Azure Data Factory Data Transformation with U-SQL

By: Ron L'Esteve | Comments (2) | Related: > Azure Data Factory

Problem

As I continue to write U-SQL scripts to query and aggregate my big data sets and then run those jobs in Azure Data Lake Analytics, I now want to be able to implement and schedule an Azure Data Factory pipeline which uses U-SQL to transform my data and then load it to an Azure SQL Database. This E-T-L data transformation is a critical need for my data integration, processing, and scheduling strategy.

Solution

Azure Data Factory is a cloud-based data integration service that allows me to orchestrate data driven workflows in the cloud by transforming, automating, and scheduling data pipelines with ease. This article specifically aims to describe a working example of the Azure Data Factory transformation layer by calling a U-SQL script which contains code to transform a large dataset before it is loaded to my Azure SQL Database.
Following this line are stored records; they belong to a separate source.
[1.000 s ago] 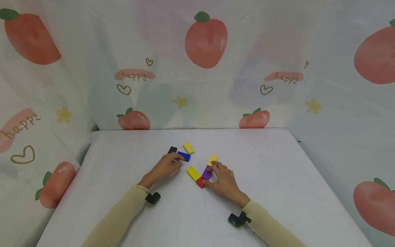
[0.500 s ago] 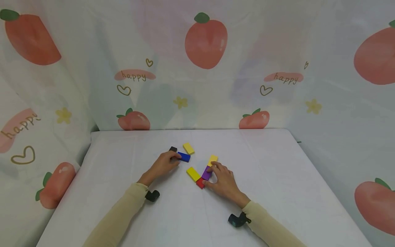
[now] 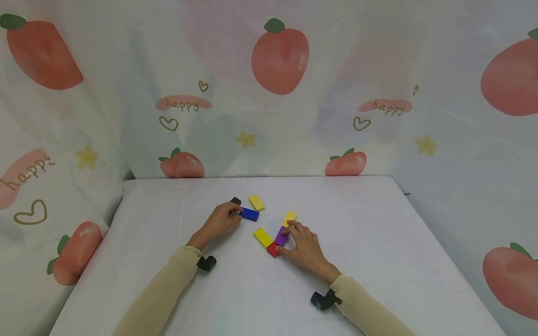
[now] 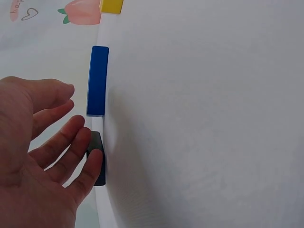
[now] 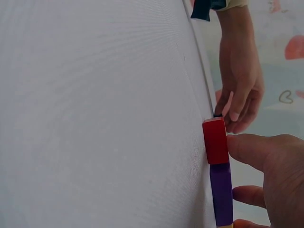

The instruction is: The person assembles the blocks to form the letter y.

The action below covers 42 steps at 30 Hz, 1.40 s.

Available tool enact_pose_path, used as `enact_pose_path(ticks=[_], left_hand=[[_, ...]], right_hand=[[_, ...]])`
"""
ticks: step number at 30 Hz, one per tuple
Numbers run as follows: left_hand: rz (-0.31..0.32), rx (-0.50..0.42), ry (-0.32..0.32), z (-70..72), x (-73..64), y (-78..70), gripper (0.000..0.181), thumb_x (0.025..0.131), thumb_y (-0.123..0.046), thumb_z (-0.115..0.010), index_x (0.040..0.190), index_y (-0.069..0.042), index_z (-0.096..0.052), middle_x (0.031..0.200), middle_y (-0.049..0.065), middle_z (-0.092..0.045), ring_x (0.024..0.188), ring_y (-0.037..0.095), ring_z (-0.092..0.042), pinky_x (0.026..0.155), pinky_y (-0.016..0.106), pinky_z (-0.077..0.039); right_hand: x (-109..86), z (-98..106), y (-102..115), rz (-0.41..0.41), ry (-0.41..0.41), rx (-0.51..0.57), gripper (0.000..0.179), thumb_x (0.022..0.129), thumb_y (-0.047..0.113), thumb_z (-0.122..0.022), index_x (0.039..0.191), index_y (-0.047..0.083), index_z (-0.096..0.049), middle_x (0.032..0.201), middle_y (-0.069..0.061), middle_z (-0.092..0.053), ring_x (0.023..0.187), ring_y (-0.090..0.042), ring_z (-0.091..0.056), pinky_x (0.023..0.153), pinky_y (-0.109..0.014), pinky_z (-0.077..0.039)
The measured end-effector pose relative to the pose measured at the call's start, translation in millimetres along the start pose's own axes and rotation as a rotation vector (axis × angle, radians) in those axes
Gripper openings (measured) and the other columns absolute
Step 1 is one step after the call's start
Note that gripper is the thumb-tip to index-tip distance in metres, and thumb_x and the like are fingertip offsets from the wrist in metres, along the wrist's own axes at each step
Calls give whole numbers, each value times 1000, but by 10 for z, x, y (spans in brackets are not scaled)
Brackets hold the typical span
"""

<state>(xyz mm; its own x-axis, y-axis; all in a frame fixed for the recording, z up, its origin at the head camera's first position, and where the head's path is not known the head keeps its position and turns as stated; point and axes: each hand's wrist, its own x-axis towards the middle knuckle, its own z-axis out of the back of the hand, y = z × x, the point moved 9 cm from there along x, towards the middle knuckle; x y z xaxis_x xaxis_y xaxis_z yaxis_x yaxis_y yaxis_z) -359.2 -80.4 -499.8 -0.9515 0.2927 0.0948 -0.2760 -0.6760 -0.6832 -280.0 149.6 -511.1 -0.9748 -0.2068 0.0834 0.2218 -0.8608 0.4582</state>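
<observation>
My left hand (image 3: pixel 217 220) is beside the left end of a blue block (image 3: pixel 251 214), fingers loosely bent and holding nothing. In the left wrist view its fingertips are apart from the blue block and overlap a black block (image 4: pixel 99 166). My right hand (image 3: pixel 306 246) rests at a row of joined-up blocks: its thumb touches the red block (image 5: pixel 216 141) and a finger reaches the purple block (image 5: pixel 222 194). A yellow block (image 3: pixel 290 217) lies at the purple one's far end. Another yellow block (image 3: pixel 263 238) meets the red one from the left, making a V shape.
A third yellow block (image 3: pixel 256 202) lies behind the blue one, apart from the V. White cloth covers the table (image 3: pixel 361 224). A fruit-printed curtain (image 3: pixel 277 130) hangs along the back and sides. Each wrist wears a small black camera (image 3: pixel 323 299).
My left hand has drawn back left, off the blue block, which stays almost in place; more of the blue block shows. The right hand has kept its position at the V.
</observation>
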Motion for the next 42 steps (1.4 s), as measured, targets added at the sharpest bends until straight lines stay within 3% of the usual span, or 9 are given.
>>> enact_pose_path(ticks=[6, 15, 27, 33, 42], left_hand=[[23, -24, -3, -21, 67, 53, 31, 90, -14, -69, 120, -10, -65, 122, 9, -64, 114, 24, -59, 102, 42, -48], [35, -45, 35, -109, 140, 9, 37, 90, -14, -71, 125, -10, -63, 133, 13, -61, 126, 28, -56, 109, 45, -43], [-3, 56, 102, -260, 225, -45, 43, 88, -13, -73, 130, -10, -62, 137, 11, -59, 128, 28, -54, 110, 46, -41], [-34, 105, 103, -274, 237, -75, 42, 89, -12, -72, 129, -11, -63, 135, 12, -60, 129, 30, -52, 110, 47, -41], [-11, 139, 116, -316, 244, -34, 39, 90, -12, -71, 128, -14, -63, 132, 11, -59, 125, 29, -51, 110, 49, -40]], right_hand=[[-3, 6, 4, 11, -10, 6, 40, 80, 42, -76, 112, 21, -63, 147, -10, -48, 133, -38, -45, 105, -60, -35], [-4, 12, 13, 15, -18, 8, 39, 80, 41, -76, 111, 21, -63, 146, -10, -48, 132, -38, -45, 105, -61, -35], [-6, 7, 12, 7, -3, 24, 39, 81, 41, -76, 111, 22, -62, 147, -8, -48, 134, -38, -44, 107, -60, -33], [-20, 31, 34, 17, -19, 24, 38, 80, 39, -77, 110, 21, -62, 146, -9, -49, 132, -39, -45, 105, -62, -34], [-19, 13, 18, 14, -26, 2, 39, 79, 40, -77, 109, 21, -62, 145, -9, -49, 132, -37, -46, 104, -60, -35]])
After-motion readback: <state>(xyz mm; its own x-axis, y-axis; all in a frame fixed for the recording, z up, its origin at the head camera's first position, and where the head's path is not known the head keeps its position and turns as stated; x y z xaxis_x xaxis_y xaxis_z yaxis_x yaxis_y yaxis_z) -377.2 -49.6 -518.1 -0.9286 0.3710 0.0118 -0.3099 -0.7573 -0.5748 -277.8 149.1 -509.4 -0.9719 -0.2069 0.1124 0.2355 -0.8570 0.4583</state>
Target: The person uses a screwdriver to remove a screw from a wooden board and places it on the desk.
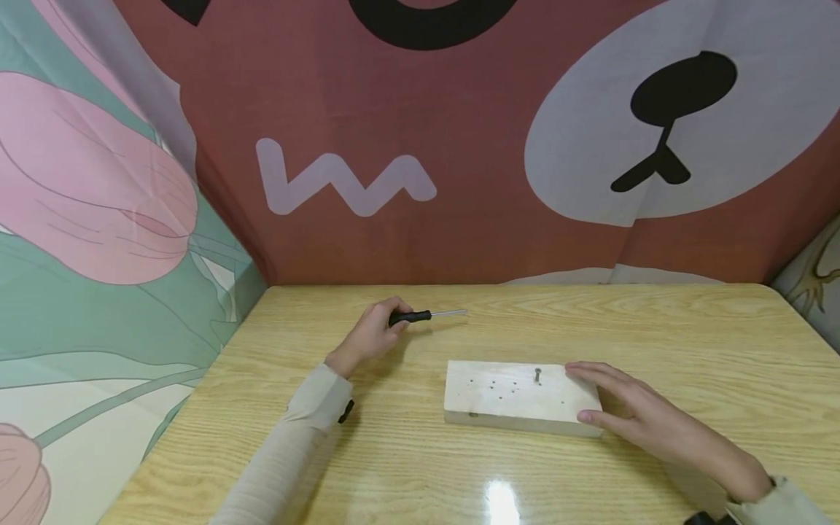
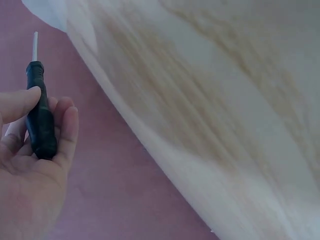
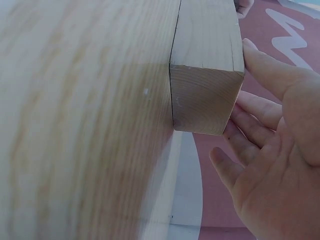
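Note:
My left hand (image 1: 372,337) grips a screwdriver (image 1: 412,317) by its black handle, the metal shaft pointing right above the table. In the left wrist view the thumb lies along one side of the handle and the fingers curl round the other. A pale wooden block (image 1: 505,399) lies flat, with several small holes in its top. One screw (image 1: 537,375) stands up from it towards the right. My right hand (image 1: 646,415) rests at the block's right end, fingers extended, fingertips at the far corner and thumb at the near one. The right wrist view shows the block's end face (image 3: 205,100) beside the fingers.
Under everything is a wood-grain table (image 1: 380,467), with a bright light reflection near its front. A red cloth (image 1: 394,240) with a cartoon face hangs along the back edge. Another cloth with pink flowers (image 1: 98,197) hangs on the left.

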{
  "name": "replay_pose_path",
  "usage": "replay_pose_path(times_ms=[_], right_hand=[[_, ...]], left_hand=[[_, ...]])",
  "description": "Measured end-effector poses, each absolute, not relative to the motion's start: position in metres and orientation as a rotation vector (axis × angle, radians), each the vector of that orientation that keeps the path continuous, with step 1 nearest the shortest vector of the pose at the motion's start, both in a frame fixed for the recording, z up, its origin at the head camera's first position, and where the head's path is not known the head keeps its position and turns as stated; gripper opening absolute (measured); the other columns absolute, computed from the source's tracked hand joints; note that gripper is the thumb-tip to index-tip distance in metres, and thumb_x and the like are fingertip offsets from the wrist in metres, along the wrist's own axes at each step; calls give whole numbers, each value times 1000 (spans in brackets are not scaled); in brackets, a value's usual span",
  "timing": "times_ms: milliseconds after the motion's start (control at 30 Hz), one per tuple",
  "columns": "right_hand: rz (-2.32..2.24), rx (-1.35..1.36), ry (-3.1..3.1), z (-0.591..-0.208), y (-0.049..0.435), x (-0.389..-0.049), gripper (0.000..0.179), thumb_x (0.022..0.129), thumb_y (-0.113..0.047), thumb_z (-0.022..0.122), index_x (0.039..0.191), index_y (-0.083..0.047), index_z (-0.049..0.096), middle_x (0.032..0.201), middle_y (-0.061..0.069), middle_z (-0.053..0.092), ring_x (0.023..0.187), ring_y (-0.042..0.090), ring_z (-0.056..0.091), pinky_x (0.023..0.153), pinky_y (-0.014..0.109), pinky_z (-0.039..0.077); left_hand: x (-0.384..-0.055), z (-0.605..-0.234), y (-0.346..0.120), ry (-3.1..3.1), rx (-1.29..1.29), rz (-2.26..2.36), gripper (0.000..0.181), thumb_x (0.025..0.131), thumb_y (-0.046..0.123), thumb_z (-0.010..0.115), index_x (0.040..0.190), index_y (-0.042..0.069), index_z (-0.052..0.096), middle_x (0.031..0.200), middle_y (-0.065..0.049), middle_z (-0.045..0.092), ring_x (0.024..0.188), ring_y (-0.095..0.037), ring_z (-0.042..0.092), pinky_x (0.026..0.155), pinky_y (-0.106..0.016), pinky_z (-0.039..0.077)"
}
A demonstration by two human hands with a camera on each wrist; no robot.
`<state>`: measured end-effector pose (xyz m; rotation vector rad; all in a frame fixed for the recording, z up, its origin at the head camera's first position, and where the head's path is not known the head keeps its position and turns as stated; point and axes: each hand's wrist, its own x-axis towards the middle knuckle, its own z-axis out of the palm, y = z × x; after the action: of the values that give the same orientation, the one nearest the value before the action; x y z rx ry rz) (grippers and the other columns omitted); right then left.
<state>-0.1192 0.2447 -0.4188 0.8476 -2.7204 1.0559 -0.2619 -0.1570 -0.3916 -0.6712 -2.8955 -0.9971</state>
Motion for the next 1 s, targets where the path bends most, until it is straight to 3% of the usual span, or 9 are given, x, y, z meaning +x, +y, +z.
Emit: replay_pose_path(times_ms=[267,500,733,1000], right_hand=[[1053,832,-2750,-419,246,-120,56,92,-24,71,143,-15,52,144,9,54,129,-21,29,96,1,35],[1053,839,-2745,-419,245,-120,56,92,-24,71,143,-14,52,144,9,54,129,-20,30,96,1,34],[1051,836,-2742,-418,245,-120,56,91,-24,72,143,-13,52,143,9,54,128,-21,29,96,1,34],[1053,833,-2753,-418,245,-121,57,91,-24,72,143,-14,51,144,9,54,129,-21,29,95,2,36]], left_hand=[[-258,-386,-153,-2843,-693,-1046,14,97,9,63,111,7,66,104,-10,71,73,-15,56,63,-27,48],[-256,-383,-149,-2811,-724,-1046,13,96,7,64,109,7,66,103,-8,71,73,-14,56,62,-25,46],[-252,-379,-145,-2793,-765,-1074,15,96,6,63,110,8,67,103,-10,71,62,-15,46,52,-23,36],[-247,-373,-142,-2790,-772,-1070,16,97,9,64,112,9,67,105,-9,72,49,-10,35,45,-22,34]])
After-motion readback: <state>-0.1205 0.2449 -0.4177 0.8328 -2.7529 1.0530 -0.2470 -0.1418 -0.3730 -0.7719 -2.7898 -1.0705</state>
Provisioning Azure Resources

I will need to provision a few Azure resources prior to building my Azure Data Factory pipeline that will run a U-SQL script to transform my data and then load it to Azure SQL Database. Let's get started.

Creating a Data Factory

I'll start by Creating a Data Factory by Navigating to the Azure Marketplace in the Azure Portal and then clicking Integration > Data Factory.

Once I enter the necessary details related to my new data factory, I will click Create.
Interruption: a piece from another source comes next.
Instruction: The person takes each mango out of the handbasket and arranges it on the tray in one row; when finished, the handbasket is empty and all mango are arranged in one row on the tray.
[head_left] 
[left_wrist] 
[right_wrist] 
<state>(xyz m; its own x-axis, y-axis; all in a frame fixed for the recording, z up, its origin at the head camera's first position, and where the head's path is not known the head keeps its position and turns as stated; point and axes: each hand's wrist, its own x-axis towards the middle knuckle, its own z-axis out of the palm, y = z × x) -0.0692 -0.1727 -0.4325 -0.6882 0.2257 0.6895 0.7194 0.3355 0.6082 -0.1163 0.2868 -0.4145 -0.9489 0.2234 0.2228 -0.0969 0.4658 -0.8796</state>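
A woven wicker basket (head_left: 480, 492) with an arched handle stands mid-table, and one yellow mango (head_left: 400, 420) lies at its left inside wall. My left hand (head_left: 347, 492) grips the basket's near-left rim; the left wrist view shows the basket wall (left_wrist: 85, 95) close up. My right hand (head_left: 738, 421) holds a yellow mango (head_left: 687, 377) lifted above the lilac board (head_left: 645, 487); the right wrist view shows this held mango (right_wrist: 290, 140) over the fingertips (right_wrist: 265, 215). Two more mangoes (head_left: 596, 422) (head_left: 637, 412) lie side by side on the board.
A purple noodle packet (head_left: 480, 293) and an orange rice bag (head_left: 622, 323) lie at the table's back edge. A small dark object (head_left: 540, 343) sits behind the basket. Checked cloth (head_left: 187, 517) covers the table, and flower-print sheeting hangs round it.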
Creating an Azure SQL Database

Next, I will create my Azure SQL Database by once again navigating to the Azure Marketplace, clicking Databases > SQL Database.

Once I enter the required details to configure my new database as seen below, I will click Create. The database will then be deployed and ready for data to be loaded in a later step of the process.

Creating an Azure Data Lake

The last resource that I will need to provision for this process is my Azure Data Lake, which will consist of an Azure Data Lake Store and an Azure Data Lake Analytics account. Once again, I will navigate to the Azure Marketplace in the Azure Portal, click Analytics > Data Lake Analytics.

After I enter the following configuration details for the New Data Lake Analytics account, I will click create.

Uploading the Source Data and U-SQL Scripts

Now that I have provisioned all the necessary Azure Resources in the portal, I will begin uploading the following source data files to Azure Data Lake Store (ADLS).

I will also upload a U-SQL Script file to ADLS. The U-SQL Script file, which I will call SummarizeLogs.usql, will contain the following code, which Extracts the schema of the log files, summarizes and counts certain fields, and then outputs the summary file to ADLA via a parameter that will be specified in the Azure Data Factory (ADF) pipeline later.

@log = EXTRACT date string,                
               time string,                
               client_ip string,                
               username string,                
               server_ip string,                
               port int,                
               method string,                
               stem string,                
               query string,                
               status string,                
               server_bytes int,                
               client_bytes int,                
               time_taken int,                
               user_agent string,                
               referrer string    
       FROM @log_file         
       USING Extractors.Text(' ', silent:true); 
 
@summary = SELECT date,                        
               COUNT(*) AS hits,                        
               SUM(server_bytes) AS bytes_sent,
               SUM(client_bytes) AS bytes_received                 
           FROM @log                 
           GROUP BY date; 
 
OUTPUT @summary 
TO @summary_file
ORDER BY date 
USING Outputters.Csv(outputHeader:true);

Creating an Azure SQL Database Table

Now that I've uploaded my files and U-SQL script, I will create an Azure SQL Database (ASQLDB) Table in the new Azure Database that I just created using the following Create table statement:

CREATE TABLE dbo.usql_logs (
   log_date varchar(12), 
   requests int, 
   bytes_in float,
   bytes_out float
);

Creating Azure Data Factory Linked Services

Now that I've created my ASQLDB table, I am ready to begin creating my Azure Data Factory (ADF) Linked Services. I'll do this by clicking my Data Factory icon which I pinned to my dashboard.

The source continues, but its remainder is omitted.